Volume 38 | Number 5 | October 2003

Abstract List

Arlene S. Ash, Michael A. Posner, Jeanne Speckman, Shakira Franco, Andrew C. Yacht, Lindsey Bramwell


To see if changes in the demographics and illness burden of Medicare patients hospitalized for acute myocardial infarction (AMI) from 1995 through 1999 can explain an observed rise (from 32 percent to 34 percent) in one‐year mortality over that period.


Data Sources

Utilization data from the Centers for Medicare and Medicaid Services (CMS) fee‐for‐service claims (MedPAR, Outpatient, and Carrier Standard Analytic Files); patient demographics and date of death from CMS Denominator and Vital Status files.
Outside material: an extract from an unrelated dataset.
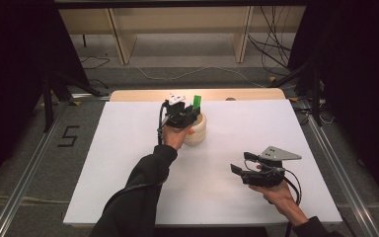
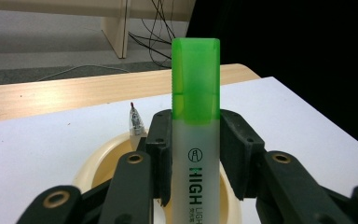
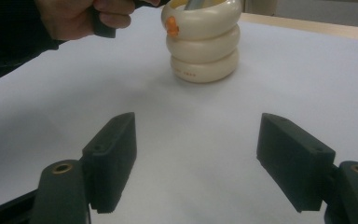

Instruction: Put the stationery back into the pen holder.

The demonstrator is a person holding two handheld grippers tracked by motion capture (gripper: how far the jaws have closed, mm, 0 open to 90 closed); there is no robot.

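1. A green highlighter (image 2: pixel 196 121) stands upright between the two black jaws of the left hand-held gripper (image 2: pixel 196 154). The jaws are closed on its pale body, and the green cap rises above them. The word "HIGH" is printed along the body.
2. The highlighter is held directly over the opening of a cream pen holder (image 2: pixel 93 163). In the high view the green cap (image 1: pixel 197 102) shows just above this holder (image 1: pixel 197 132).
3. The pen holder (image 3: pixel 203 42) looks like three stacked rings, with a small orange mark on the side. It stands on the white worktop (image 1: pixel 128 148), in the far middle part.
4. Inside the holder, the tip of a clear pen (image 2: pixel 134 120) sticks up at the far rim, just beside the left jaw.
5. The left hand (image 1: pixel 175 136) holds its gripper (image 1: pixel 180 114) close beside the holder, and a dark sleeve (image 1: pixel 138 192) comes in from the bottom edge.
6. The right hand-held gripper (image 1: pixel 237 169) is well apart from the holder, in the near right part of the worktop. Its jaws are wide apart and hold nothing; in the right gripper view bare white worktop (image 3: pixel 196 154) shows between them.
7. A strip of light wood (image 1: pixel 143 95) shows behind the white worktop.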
For over 1.5 million AMI discharges in 1995–1999 we retain diagnoses from one year prior, and during, the case‐defining admission.


Study Design

We fit logistic regression models to predict one‐year mortality for the 1995 cases and apply them to 1996–1999 files. The CORE model uses age, sex, and original reason for Medicare entitlement to predict mortality. Three other models use the CORE variables plus morbidity indicators from well‐known morbidity classification methods (Charlson, DCG, and AHRQ's CCS). Regressions were used as is—without pruning to eliminate clinical or statistical anomalies. Each model references the same diagnoses—those recorded during the pre‐ and index admission periods. We compare each model's ability to predict mortality and use each to calculate risk‐adjusted mortality in 1996–1999.


Principal Findings

The comprehensive morbidity classifications (DCG and CCS) led to more accurate predictions than the Charlson, which dominated the CORE model (validated C‐statistics: 0.81, 0.82, 0.74, and 0.66, respectively). Using the CORE model for risk adjustment reduced, but did not eliminate, the mortality increase. In contrast, adjustment using any of the morbidity models produced essentially flat graphs.


Conclusions

Prediction models based on claims‐derived demographics and morbidity profiles can be extremely accurate. While one‐year post‐AMI mortality in Medicare may not be worsening, outcomes appear not to have continued to improve as they had in the prior decade. Rich morbidity information is available in claims data, especially when longitudinally tracked across multiple settings of care, and is important in setting performance targets and evaluating trends.